[Problem]
Of the lines in the data below, write out exactly those from the one holding "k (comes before" through the one holding "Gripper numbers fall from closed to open", both included.

[Stored records]
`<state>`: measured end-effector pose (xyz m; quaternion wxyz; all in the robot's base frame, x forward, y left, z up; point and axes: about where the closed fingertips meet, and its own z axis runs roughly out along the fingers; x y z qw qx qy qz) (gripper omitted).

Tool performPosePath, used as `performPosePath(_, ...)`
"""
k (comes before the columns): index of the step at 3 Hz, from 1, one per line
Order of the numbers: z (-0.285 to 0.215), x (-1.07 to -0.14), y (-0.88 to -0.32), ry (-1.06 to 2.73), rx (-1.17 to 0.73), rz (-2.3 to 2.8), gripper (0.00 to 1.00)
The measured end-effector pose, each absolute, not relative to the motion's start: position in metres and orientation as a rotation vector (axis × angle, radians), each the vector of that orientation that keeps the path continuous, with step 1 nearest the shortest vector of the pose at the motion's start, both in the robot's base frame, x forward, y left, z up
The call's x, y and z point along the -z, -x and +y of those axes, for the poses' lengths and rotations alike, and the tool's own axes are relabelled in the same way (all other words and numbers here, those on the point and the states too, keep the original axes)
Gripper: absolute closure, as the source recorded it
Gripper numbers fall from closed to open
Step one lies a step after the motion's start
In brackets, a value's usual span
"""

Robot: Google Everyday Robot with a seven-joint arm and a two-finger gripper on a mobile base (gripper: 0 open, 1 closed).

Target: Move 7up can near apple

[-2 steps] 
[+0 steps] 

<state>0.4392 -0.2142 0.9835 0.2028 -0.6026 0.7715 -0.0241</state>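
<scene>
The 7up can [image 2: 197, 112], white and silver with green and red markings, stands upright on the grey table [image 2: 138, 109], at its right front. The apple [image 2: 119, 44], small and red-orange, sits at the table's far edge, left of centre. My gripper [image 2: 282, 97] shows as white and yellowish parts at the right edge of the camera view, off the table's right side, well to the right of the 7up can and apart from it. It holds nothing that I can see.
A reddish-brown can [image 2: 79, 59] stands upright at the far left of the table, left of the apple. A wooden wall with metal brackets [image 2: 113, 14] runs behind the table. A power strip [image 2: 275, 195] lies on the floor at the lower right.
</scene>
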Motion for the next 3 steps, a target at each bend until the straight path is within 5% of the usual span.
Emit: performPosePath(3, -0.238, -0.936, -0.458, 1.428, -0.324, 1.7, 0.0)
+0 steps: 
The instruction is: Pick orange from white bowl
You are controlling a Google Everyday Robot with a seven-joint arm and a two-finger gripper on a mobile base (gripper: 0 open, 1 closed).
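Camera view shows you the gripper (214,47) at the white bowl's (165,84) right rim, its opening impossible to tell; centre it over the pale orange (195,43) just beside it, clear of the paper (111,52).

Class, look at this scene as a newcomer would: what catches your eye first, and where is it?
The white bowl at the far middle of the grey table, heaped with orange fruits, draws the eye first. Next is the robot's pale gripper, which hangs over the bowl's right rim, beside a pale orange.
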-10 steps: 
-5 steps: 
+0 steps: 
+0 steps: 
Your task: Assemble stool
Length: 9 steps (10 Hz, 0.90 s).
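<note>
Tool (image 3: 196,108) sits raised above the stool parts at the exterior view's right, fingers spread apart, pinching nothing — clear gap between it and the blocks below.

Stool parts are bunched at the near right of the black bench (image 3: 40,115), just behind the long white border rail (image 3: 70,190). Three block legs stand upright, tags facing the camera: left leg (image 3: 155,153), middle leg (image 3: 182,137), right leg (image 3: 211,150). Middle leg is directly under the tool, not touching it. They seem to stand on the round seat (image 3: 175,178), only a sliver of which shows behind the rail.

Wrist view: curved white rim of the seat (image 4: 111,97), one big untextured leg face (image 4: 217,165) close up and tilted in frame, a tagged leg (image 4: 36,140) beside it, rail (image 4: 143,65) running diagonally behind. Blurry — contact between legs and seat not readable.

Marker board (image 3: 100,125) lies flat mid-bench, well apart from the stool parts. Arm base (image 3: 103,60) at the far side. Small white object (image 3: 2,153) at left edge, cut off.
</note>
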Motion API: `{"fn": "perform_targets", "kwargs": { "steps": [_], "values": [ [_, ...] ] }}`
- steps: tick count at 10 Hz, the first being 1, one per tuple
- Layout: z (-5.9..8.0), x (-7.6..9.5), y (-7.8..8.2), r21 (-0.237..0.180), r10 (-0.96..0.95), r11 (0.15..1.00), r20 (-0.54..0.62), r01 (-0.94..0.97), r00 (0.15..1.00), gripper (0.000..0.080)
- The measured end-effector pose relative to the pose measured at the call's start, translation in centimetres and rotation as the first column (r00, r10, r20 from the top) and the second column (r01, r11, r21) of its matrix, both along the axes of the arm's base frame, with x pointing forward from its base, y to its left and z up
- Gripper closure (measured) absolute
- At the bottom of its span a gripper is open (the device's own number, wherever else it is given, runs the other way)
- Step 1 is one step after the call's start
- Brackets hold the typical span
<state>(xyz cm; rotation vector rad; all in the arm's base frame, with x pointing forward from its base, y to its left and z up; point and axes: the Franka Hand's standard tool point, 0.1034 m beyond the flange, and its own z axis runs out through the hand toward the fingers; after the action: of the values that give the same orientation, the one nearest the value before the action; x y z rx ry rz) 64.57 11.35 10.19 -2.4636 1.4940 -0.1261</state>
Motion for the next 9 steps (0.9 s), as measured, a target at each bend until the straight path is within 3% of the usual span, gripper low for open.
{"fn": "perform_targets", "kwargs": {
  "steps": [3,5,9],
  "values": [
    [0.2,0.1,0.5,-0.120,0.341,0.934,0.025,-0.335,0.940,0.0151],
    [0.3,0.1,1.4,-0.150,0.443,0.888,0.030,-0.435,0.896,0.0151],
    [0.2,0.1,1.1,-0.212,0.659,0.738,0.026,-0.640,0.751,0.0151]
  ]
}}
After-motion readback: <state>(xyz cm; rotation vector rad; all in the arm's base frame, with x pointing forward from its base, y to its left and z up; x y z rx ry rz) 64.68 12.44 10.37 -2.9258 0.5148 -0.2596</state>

[Exercise result]
k (comes before the columns): index of the step at 3 Hz, from 1, one per line
Order of the numbers: z (-0.285 to 0.215), x (-1.07 to -0.14), y (-0.88 to -0.32), ry (-1.06 to 2.73), rx (-1.17 to 0.73), rz (-2.3 to 2.8), gripper (0.00 to 1.00)
The measured end-effector pose, each absolute, not relative to the motion's start: position in metres and orientation as a rotation vector (axis × angle, radians), each the vector of that orientation that keeps the path continuous, with step 1 nearest the shortest vector of the pose at the motion's start, both in the robot's base frame, x forward, y left, z up
The call's x, y and z point along the -z, -x and +y of those axes, for the poses' lengths and rotations alike, and the tool's own axes are relabelled in the same way (all other words and numbers here, those on the point and the states too, keep the original axes)
Gripper: absolute closure, as the source recorded it
Gripper numbers fall from closed to open

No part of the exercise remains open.